Ecosyste.ms: Awesome

An open API service indexing awesome lists of open source software.

Awesome Lists | Featured Topics | Projects

https://github.com/argonne-lcf/balsam-serial-mode-profiling

Contains application tools and scripts for measuring balsam performance in serial mode.
https://github.com/argonne-lcf/balsam-serial-mode-profiling

Last synced: about 2 months ago
JSON representation

Contains application tools and scripts for measuring balsam performance in serial mode.
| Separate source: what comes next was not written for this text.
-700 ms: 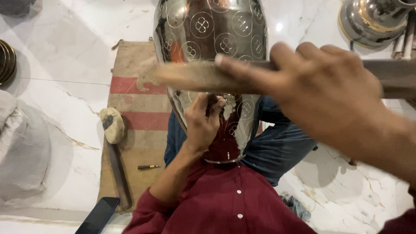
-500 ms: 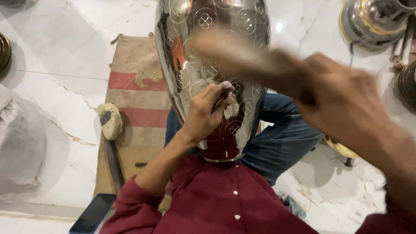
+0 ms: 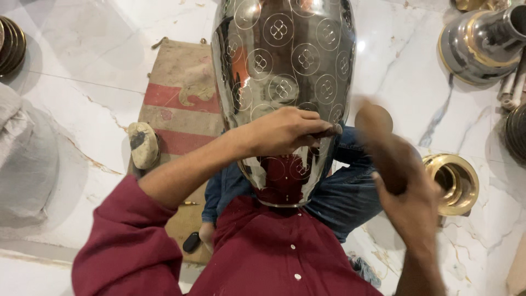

Awesome Lists containing this project

README

        

# balsam-serial-mode-profiling
Contains application tools and scripts for measuring balsam performance in serial mode.

# Timing Definitions

For each Job, we will measure the following timestamps:

| Timestamp | Description |
| --------- | ----------- |
| `t_0` | *Balsam worker start:* the launcher log timestamp immediately before worker Popens the job |
| `t_1` | *RUNNING database time:* when job recorded as `RUNNING` in database |
| `t_2` | *Application start:* timestamp emitted by application upon startup |
| `t_3` | *Application end:* timestamp emitted by application at the end |
| `t_4` | *Balsam worker end:* the launcher log timestamp immediately after Popen polls return 0 |
| `t_5` | *RUN_DONE database time* the timestamp when `RUN_DONE` is recorded in database |
| `t_err` | *Balsam worker error* launcher log timestamp when nonzero return code is polled |

`t3 - t2` is the *inner app runtime*: how long the app takes to run measured purely by the application itself.
This time delta is important in case applications are running intrinsically slower at scale.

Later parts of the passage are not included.